Il lato pop, quasi da compilation, è paradossalmente enfatizzato dai brani che un po’ si discostano dal fil rouge del disco. L’esempio emblematico è la centrale Babys, un pezzo estivo dal gusto lounge, una sorta di piacevole intermezzo. La chitarra pulita, il ritmo funky e gli ottoni per tre minuti sono una boccata d’aria fresca e la dimostrazione che la band ha una spiccata capacità di scrivere canzoni accattivanti. Deve solo mirare meglio.
E lo fa proprio nell’ultima sezione del disco. The Wedding è uno dei momenti migliori e un singolo inspiegabilmente mancato. La misura tra eccentricità ed emotività si realizza attraverso un arpeggio di chitarra anni ’80 che sembra scritto oggi. Questa volta più che i 1975, viene in mente The Drums. Il ritornello torna sulla strada maestra del pop rock con un «I do / I do» che rimane in testa.

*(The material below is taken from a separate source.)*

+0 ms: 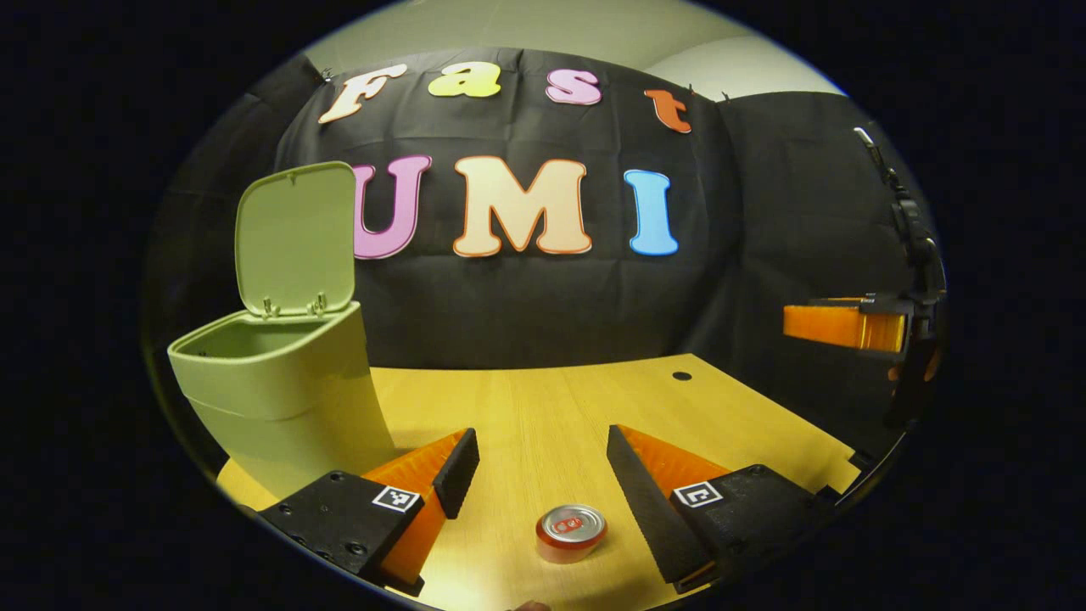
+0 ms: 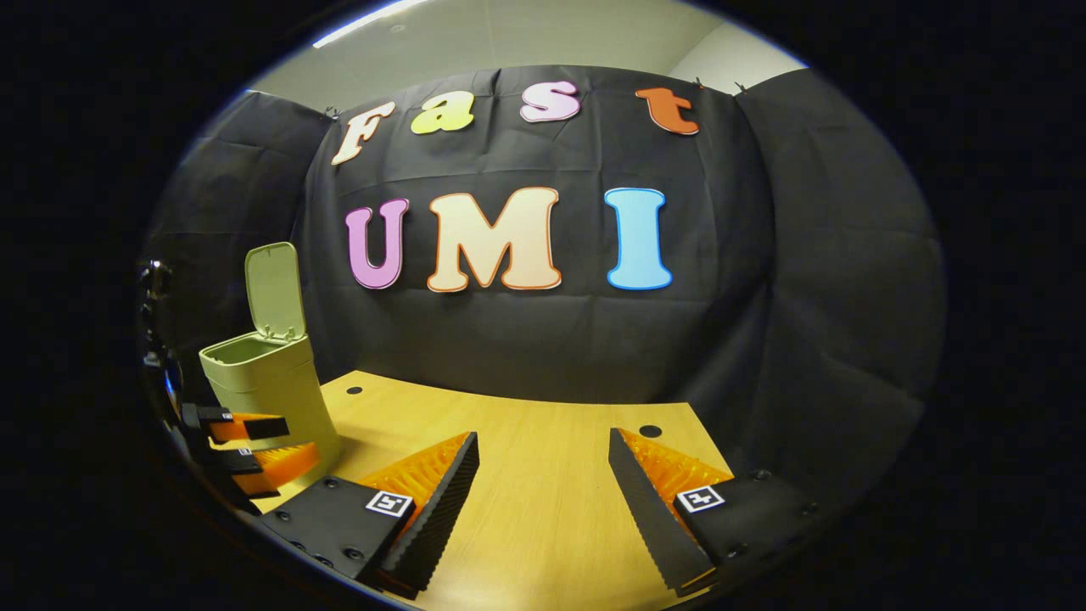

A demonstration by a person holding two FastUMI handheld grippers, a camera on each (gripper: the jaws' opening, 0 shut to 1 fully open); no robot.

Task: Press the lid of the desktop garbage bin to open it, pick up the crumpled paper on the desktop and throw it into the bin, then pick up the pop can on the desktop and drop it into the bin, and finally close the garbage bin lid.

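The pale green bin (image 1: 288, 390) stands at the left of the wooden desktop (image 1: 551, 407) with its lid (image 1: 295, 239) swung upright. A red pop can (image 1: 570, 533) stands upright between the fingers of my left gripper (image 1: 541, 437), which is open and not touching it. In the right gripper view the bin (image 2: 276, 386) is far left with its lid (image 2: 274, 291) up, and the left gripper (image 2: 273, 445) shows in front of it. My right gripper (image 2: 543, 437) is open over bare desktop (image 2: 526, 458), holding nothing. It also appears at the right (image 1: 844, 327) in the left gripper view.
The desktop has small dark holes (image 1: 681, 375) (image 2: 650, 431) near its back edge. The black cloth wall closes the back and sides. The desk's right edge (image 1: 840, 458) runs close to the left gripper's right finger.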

Tuttavia, il pezzo più rock del disco, l’unico con dei brevi riff, è Happy Endings. Un altro esempio che, quando i Courting riescono a controllare il loro istinto a strafare, i risultati sono piacevoli. I synth e il finale uptempo con protagonista la batteria sono un prologo perfetto per il gran finale. Vero è che, se non sopportate il suono acuto dell’autotune, vi verrà la nausea. Ma basta farci l’abitudine.

I Courting hanno tenuto il meglio per il finale. Per cui, se dopo le prime tre/quattro canzoni vi vene voglia di lanciare le cuffie e pulire la cronologia del vostro Spotify, aspettate un attimo. Passate direttamente alla nona traccia America. Il titolo suggerisce il tipo di sound: elettronica e acustica si combinano in un mood emo pop punk. Gli effetti della voce stavolta si abbinano alla perfezione con le scariche di batteria e chitarra elettrica. Per fare un paragone, è un po’ come vorremmo che gruppi come La SAD suonassero. Va bene l’autotune, ok le delusioni d’amore, ma più sporchi e rumorosi nonostante la melodia. America fa lo stesso effetto di PDA. Voglia di concerti, di abbracci e cori a squarciagola.
New Last Name dei Courting è un album pop rock concepito per essere un’opera catchy, dove con il termine “opera” s’intende un lavoro discografico che acquista un senso maggiore se ascoltato nel suo complesso. Ci sono una storia e uno storytelling dietro: accurati, soprattutto per l’acume e le trovate di Sean Murphy O’ Neill che i testi li sa scrivere molto bene. Per definizione stessa di “catchy”, un disco del genere dovrebbe appunto “acchiappare” l’ascoltatore fin da subito e semmai, se proprio non fosse un granché, risputarlo poco tempo dopo. Con i Courting di New Last Name accade il contrario, sono necessari più tentativi per superare quel fastidio iniziale provocato dalle aspettative.
Le sperimentazioni elettroniche del sorprendente Guitar Music sono ridotte ai soli effetti vocali che, alla lunga, rischiano di appiattire le tracce. Impuntarsi e dare un’ulteriore possibilità al disco riduce di volta in volta il disturbo, facendo prevalere la piacevolezza di alcuni dettagli e le varie idee inaspettate e funzionali. Il punto è che non tutti potrebbero avere la pazienza e il tempo di far crescere un album che, in fin dei conti, resta comunque un buon disco pop rock e poco più. Non troppo legato alla nostalgia per gli anni ’90 che non ci sono più, debitore del sound indie rock statunitense del Duemila e divertente. Ennesima dimostrazione che la copertina non conta: se il secondo album dei Courting migliora ascolto dopo ascolto, per l’artwork c’è poco da fare. Resta qualcosa di poco bello.